Problem details
Filter the data for lines with the word "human" and copy those lines.

Input data
◆ ◆ ◆ ◆

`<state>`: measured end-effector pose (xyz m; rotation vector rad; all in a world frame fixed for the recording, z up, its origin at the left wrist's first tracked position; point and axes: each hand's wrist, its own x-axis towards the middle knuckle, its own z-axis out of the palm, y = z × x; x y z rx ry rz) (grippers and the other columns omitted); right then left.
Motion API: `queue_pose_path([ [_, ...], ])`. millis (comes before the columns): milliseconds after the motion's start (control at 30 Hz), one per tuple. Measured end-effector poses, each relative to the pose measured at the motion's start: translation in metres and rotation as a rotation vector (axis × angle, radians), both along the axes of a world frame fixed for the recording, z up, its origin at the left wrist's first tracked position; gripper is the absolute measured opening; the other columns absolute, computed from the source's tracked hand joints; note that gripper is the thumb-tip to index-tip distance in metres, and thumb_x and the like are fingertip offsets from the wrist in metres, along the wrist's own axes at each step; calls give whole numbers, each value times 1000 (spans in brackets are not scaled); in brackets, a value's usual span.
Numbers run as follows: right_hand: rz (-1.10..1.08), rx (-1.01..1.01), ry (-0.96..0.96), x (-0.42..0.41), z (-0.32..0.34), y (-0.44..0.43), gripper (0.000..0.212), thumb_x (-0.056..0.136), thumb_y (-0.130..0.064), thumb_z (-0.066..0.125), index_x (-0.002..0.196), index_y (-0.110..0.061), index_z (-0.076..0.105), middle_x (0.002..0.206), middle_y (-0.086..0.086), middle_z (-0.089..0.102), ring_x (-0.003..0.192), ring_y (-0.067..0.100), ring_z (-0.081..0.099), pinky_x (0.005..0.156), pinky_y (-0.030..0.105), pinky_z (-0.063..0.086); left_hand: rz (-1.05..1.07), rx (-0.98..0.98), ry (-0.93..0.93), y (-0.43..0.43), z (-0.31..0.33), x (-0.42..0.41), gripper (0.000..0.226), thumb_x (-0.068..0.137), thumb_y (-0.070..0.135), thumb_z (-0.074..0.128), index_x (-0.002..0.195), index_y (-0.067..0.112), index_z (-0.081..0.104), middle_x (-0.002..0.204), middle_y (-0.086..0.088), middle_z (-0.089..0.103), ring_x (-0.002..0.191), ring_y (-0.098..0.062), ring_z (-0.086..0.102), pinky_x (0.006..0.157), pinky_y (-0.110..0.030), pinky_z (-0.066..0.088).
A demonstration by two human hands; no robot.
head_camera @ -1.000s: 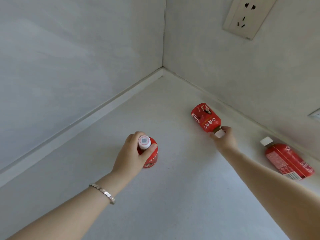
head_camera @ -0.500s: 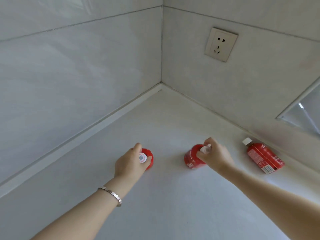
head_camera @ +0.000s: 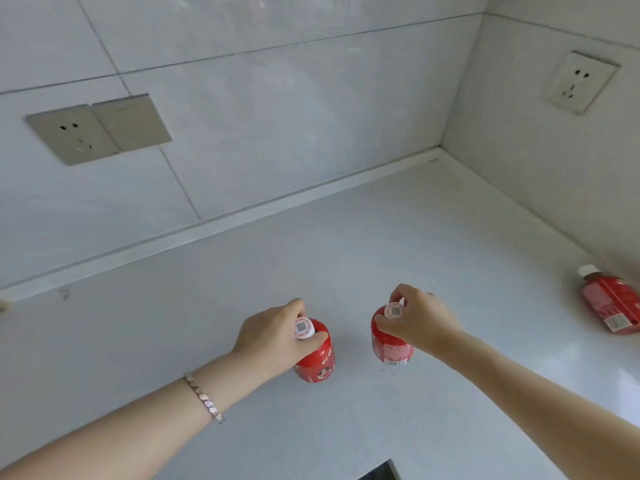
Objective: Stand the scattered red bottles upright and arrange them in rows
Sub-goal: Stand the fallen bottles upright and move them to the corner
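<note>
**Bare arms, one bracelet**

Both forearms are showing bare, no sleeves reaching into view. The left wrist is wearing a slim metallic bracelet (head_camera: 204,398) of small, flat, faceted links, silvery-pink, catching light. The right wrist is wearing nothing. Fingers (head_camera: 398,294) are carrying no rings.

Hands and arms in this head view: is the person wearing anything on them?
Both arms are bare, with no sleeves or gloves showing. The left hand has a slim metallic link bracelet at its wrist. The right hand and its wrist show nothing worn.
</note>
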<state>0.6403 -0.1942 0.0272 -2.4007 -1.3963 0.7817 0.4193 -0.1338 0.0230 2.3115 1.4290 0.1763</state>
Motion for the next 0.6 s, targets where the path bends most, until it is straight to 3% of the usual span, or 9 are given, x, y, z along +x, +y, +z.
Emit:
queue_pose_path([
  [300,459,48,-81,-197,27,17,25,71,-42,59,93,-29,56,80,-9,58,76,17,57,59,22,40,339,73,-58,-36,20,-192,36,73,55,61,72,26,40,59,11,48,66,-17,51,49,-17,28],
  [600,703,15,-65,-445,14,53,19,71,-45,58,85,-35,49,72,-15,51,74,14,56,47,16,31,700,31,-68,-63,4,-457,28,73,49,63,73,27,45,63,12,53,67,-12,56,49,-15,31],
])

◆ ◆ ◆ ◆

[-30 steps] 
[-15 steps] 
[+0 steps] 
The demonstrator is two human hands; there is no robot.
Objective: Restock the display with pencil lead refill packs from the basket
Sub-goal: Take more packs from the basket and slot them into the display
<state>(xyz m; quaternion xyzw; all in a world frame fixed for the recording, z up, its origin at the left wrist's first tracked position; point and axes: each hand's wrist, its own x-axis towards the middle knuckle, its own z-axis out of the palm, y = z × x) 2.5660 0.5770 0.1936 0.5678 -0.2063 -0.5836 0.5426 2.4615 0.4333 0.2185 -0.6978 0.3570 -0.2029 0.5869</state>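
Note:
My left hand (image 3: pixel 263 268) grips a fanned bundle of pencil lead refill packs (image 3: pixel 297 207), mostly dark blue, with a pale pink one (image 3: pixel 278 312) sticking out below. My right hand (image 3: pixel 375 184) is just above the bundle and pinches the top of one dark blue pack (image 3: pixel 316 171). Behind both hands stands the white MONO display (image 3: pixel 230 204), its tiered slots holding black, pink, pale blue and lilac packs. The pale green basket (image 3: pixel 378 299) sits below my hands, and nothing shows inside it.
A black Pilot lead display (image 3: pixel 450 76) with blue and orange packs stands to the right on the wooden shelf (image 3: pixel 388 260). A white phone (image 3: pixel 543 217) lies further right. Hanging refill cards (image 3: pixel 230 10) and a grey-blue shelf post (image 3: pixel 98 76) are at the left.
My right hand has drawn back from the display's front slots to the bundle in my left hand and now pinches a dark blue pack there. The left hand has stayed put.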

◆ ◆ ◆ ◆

Solution for this task
A demonstration by two human hands; no robot.
The demonstrator is two human hands; there is no robot.

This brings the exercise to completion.